Examples of these can be found in the many-times-resurrected Bobcat Nation Sports Bar and Grill, VERTS Mediterranean Grill and the Potbelly Sandwich Shop. Conversely, establishments such as Nostimo Mediterranean Cafe and Torchy’s Tacos have been met with apparent success.

San Marcos Economic Development Administrator Kevin Burke said that there is no silver bullet for an infant business to dodge in San Marcos and that many of these closures are due simply to a sharp increase in businesses over the past several years.

“In the last three years: 2015, 2016, 2017 – the market has become much more saturated than it ever has been in San Marcos,” Burke said. “From a consumer perspective that’s a really great thing. The flip side of that is when you are a franchise or a small entrepreneur or local business owner, it’s going to make it really difficult for survival.”

The effects of this saturated market seem to particularly affect establishments that spring up downtown. Burke said that over a third of the restaurants that were opened in 2016 opened in that area.

“In 2016 we had 28 restaurants open in San Marcos,” said Burke. “Ten of those were downtown.”

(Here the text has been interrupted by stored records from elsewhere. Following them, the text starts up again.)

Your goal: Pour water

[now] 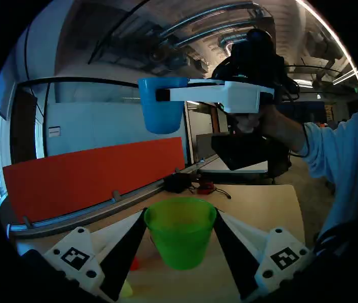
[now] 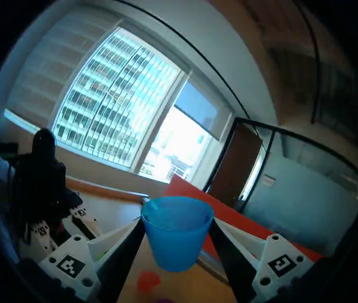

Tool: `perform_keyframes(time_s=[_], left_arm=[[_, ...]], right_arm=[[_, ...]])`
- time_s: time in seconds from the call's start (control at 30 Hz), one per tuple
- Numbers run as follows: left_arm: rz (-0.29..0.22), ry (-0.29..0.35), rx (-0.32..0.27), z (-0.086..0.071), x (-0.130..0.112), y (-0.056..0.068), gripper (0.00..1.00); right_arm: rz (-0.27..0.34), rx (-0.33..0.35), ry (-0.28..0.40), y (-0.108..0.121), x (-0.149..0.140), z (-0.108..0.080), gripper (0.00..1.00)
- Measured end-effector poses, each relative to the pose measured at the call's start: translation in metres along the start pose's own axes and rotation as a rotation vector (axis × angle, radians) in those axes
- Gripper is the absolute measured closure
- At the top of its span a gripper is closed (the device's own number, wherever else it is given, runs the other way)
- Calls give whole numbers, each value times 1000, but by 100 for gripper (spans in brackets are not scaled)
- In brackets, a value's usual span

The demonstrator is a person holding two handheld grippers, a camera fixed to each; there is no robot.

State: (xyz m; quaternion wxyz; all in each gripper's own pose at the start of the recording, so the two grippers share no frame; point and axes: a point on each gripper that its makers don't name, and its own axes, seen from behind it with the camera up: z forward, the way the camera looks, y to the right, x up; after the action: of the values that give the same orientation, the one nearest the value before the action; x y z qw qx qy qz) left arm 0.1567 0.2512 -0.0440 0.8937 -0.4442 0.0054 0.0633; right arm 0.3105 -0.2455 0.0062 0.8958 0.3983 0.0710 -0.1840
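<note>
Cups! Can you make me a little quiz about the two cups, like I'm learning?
1. True or false: the blue cup is tipped over and pouring.
2. Which cup does the left gripper hold? A) green cup B) red cup C) black cup
3. Fill in: in the left gripper view, the blue cup hangs ___ than the green cup.
Key: 1 false, it is upright. 2 A. 3 higher.

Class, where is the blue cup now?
In the left gripper view, the blue cup sits upper centre, clamped in the right hand-held gripper, higher than the green cup.
</note>
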Motion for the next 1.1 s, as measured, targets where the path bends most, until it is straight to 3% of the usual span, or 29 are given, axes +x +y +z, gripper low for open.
perform_keyframes(time_s=[0.17,0.3,0.7,1.1], left_arm=[[1,-1,5,-1,1,-2,11],[-1,0,9,-1,2,-4,11],[2,-11,38,-8,-2,-15,11],[3,-33,106,-31,-9,-46,11]], right_arm=[[189,40,0,-12,2,-2,11],[290,74,11,-19,8,-4,11],[337,67,5,-16,-4,-9,10],[354,37,-9,-3,-23,-24,10]])
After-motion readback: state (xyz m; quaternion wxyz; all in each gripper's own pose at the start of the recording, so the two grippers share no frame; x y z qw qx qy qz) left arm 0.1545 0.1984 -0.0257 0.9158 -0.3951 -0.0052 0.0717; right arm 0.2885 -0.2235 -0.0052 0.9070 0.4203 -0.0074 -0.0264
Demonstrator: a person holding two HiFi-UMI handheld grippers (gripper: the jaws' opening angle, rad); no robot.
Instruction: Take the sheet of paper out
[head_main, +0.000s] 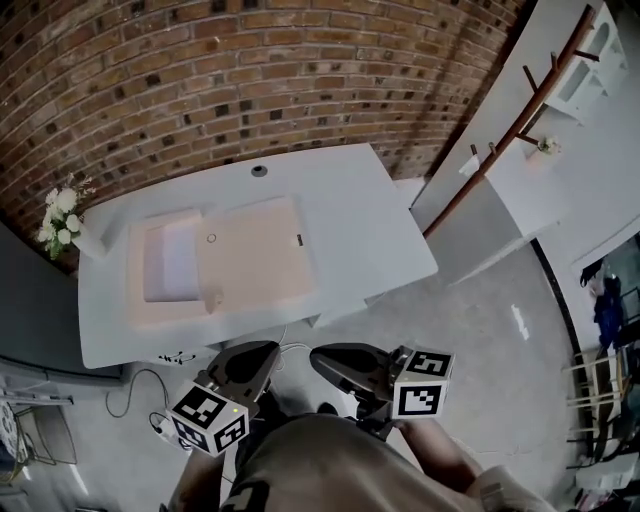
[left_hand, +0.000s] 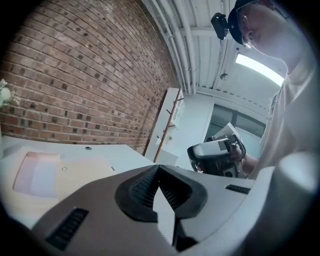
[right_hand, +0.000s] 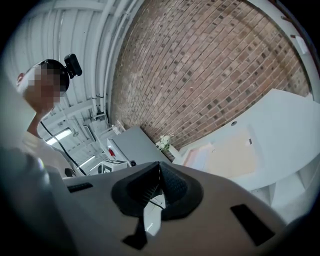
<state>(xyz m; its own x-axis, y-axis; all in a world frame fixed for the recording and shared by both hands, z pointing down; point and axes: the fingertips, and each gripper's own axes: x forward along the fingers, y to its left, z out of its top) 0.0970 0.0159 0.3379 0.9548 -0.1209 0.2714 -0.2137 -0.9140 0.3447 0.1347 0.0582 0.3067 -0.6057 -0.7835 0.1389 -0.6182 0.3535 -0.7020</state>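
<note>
No text, brand or number was readable. Only black-and-white square code patterns showed on the left marker cube (head_main: 208, 418) and right marker cube (head_main: 421, 384), both just behind the fingers (head_main: 248, 365). A small dark tag (head_main: 299, 240) on the pink folder (head_main: 255, 265), well ahead of the fingers, was too small to read.

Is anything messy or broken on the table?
Nothing stands out. The pink folder lies flat and open on the white table, a sheet of paper rests in its left half, and the flowers stand upright.
</note>
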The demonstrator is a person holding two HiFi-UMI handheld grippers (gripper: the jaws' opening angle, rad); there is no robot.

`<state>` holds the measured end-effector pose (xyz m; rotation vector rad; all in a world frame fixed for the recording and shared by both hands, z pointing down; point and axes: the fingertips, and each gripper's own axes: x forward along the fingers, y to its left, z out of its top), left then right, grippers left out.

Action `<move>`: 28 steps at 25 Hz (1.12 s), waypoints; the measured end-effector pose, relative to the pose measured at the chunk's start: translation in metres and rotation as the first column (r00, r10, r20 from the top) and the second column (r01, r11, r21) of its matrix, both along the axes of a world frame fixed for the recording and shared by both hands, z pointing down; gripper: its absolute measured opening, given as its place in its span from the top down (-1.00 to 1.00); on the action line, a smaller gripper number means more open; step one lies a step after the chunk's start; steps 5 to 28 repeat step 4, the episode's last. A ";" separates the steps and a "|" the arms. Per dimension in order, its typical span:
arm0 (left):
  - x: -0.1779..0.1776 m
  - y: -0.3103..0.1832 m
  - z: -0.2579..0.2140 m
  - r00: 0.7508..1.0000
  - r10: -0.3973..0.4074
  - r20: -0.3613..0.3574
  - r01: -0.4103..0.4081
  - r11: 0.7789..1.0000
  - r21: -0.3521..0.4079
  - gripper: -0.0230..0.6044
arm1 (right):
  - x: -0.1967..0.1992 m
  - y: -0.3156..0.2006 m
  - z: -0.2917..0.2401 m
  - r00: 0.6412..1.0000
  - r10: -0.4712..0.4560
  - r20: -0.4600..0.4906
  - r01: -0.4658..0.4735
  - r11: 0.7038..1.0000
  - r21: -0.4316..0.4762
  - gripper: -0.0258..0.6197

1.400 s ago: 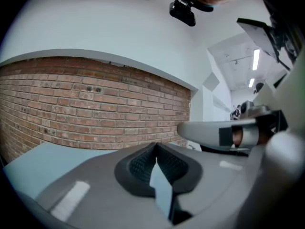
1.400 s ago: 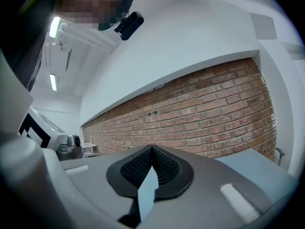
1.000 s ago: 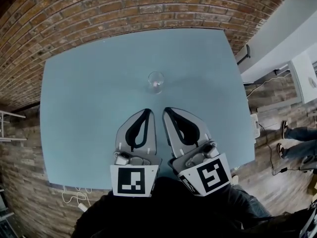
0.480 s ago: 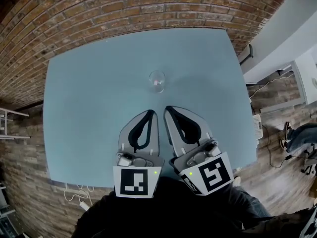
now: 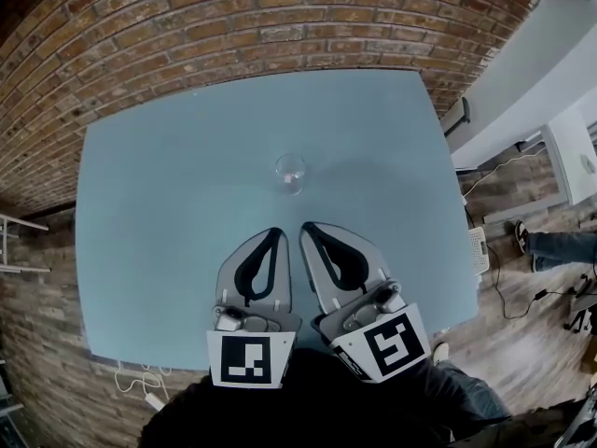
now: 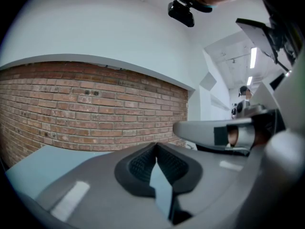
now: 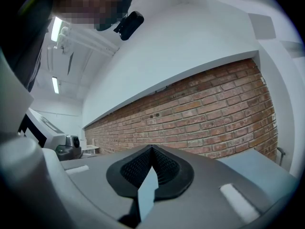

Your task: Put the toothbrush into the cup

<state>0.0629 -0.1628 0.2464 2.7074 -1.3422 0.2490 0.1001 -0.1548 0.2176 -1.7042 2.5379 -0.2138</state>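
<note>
A clear glass cup [image 5: 290,171] stands upright near the middle of the pale blue table [image 5: 149,203]. No toothbrush shows in any view. My left gripper [image 5: 276,233] and right gripper [image 5: 307,228] hang side by side over the table's near half, just short of the cup, tips pointing at it. Both are shut with nothing between the jaws. In the left gripper view the black pads [image 6: 143,165] meet at the tips, and in the right gripper view the pads [image 7: 164,168] meet the same way. Neither gripper view shows the cup.
A red brick wall [image 5: 233,26] runs behind the table's far edge. Wood floor with cables [image 5: 508,287] lies to the right, where a person's leg and shoe [image 5: 550,245] show. A white cabinet [image 5: 574,152] stands at the right edge.
Both grippers stay in place and shut. The head camera has tilted a little, so the table and cup sit lower in the picture. The person's legs at the right have shifted.
</note>
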 end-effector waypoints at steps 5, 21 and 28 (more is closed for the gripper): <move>-0.004 -0.002 0.001 1.000 -0.004 -0.003 0.004 1.000 0.001 0.90 | -0.004 -0.002 0.002 1.000 -0.004 0.002 0.004 1.000 -0.002 0.92; -0.004 -0.002 0.001 1.000 -0.004 -0.003 0.004 1.000 0.001 0.90 | -0.004 -0.002 0.002 1.000 -0.004 0.002 0.004 1.000 -0.002 0.92; -0.004 -0.002 0.001 1.000 -0.004 -0.003 0.004 1.000 0.001 0.90 | -0.004 -0.002 0.002 1.000 -0.004 0.002 0.004 1.000 -0.002 0.92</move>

Kevin Carswell, president of the local coffee shop Mochas and Javas, noted that starting a business in a college town is a difficult undertaking.

“We opened 15 years ago on a shoestring budget and sometimes I feel like we’re still on a shoestring budget,” Carswell said.

He said that two of the most important attributes of Mochas and Javas that have allowed its success are persistence and community engagement.

“For us it’s persistence, it’s our business, we fund it, and my goal is to never have to go back and work for anyone else so I will do what I need to do to ensure we continue to grow,” Carswell said. “We’re also very community involved: schools, churches, the university. We’re not a gigantic donor to any one system but we do a whole lot of donations throughout the year.”

Burke said that the increase in restaurants is following a national trend that we could expect to drop off in the future.

“Differences in franchising models and the entrance of private equity firms into the restaurant space really may have been what resulted in this huge boom over the last few years,” Burke said. “We’probably see it get trimmed back over the next couple years.”

San Marcos is witnessing unprecedented numbers of businesses opening up may not come as a surprise to residents who watched as their city shot to the top of the U.S. Census Bureau’s fastest growing cities list for three years in a row from 2012 to 2015. The effects of the boom are being felt along the I-35 corridor as the area between Austin and San Antonio.